We find references to the episode of Thor in Skyrmir's glove in Lokasenna and in Harbardsljod, there we learn his name is Fjalar. When Odin married Gunnlod and stole the mead back, he was at Fjalar's (Havamal 13-14). We can identify them with Suttungs sons, who are Surt's men, in Surts sokkdalir (Surt's sunken dales) in the deep south, corresponding to the world of fire in the early days.

Harbardsljod .

Harbard

  1. Thor has strength overmuch,
    but courage none;
    from cowardice and fear,
    thou wast crammed into a glove,
    and hardly thoughtest thou was Thor.
    Thou durst not then,
    through thy terror,
    either sneeze or cough,
    lest Fjalar might hear it.
    ·
    Havamal .
  2. Oblivion’s heron ‘tis called
    that over liquor hovers,
    he steals the minds of men.
    With this bird’s pinions
    I was fettered
    in Gunnlöds dwelling.
  3. Drunk I was,
    I was over-drunk,
    at that cunning Fjalar’s.
    It’s the best drunkenness,
    when every one after it
    regains his reason.

According to Havamal 104-110, Odin arrives at Gunnlod's in disguise ("in the well-purchased appearance) and plays the part of the expected groom. he marries Gunnlod and is served mead on the golden seat as the guest of honor.
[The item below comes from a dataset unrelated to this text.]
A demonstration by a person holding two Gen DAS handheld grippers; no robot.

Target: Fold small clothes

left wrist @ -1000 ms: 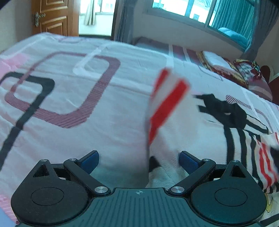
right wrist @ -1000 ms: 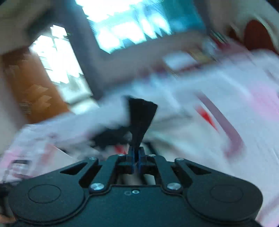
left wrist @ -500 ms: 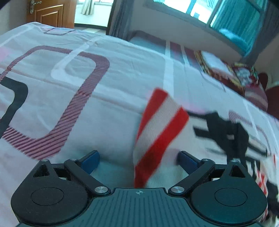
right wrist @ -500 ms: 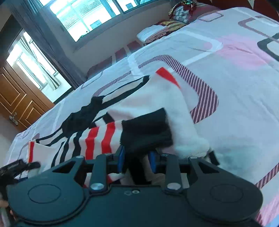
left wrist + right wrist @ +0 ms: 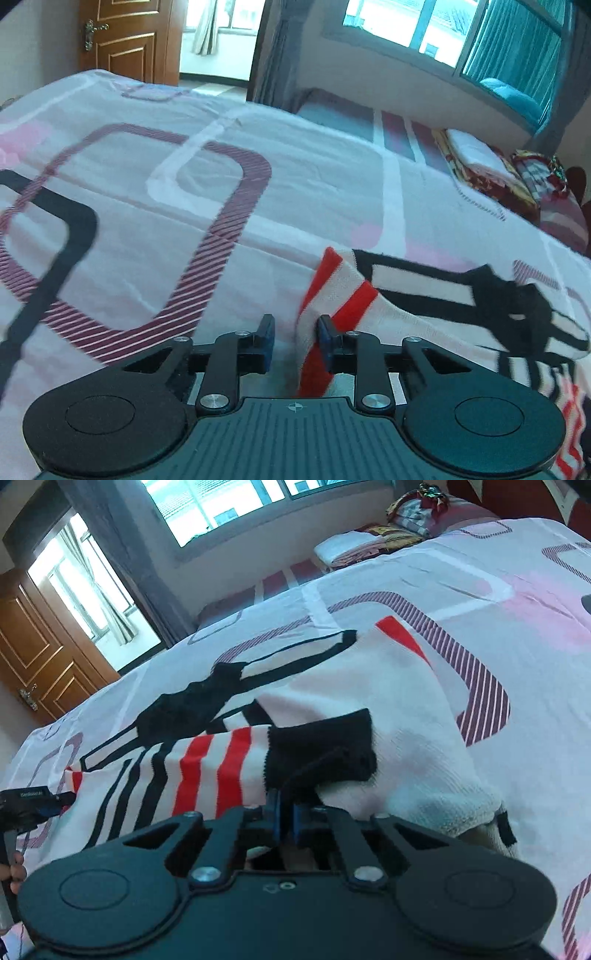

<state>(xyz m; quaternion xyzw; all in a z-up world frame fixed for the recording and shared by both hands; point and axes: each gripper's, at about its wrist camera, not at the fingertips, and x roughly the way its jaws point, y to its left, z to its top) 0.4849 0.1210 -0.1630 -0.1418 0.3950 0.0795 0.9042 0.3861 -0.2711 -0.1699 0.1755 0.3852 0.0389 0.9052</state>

At night, when he is alone with her, he escapes with the stolen mead. For this, the giants call him Bolverkr (Evil-worker). Snorri reverses this and jumbles the retelling. In his version Suttung and Fjalar are separate beings, and Odin sneaks into Gunnlod's cave, calling himself Bolverkr.

At some point, Fjalar and his men lure Thor to their world, and test his strength. They use illusions to fool him. But come away fearing Thor's great strength. Thus, when Odin went in disguise and fooled them into thinking he was someone else, he used their own tactics against them, ironically.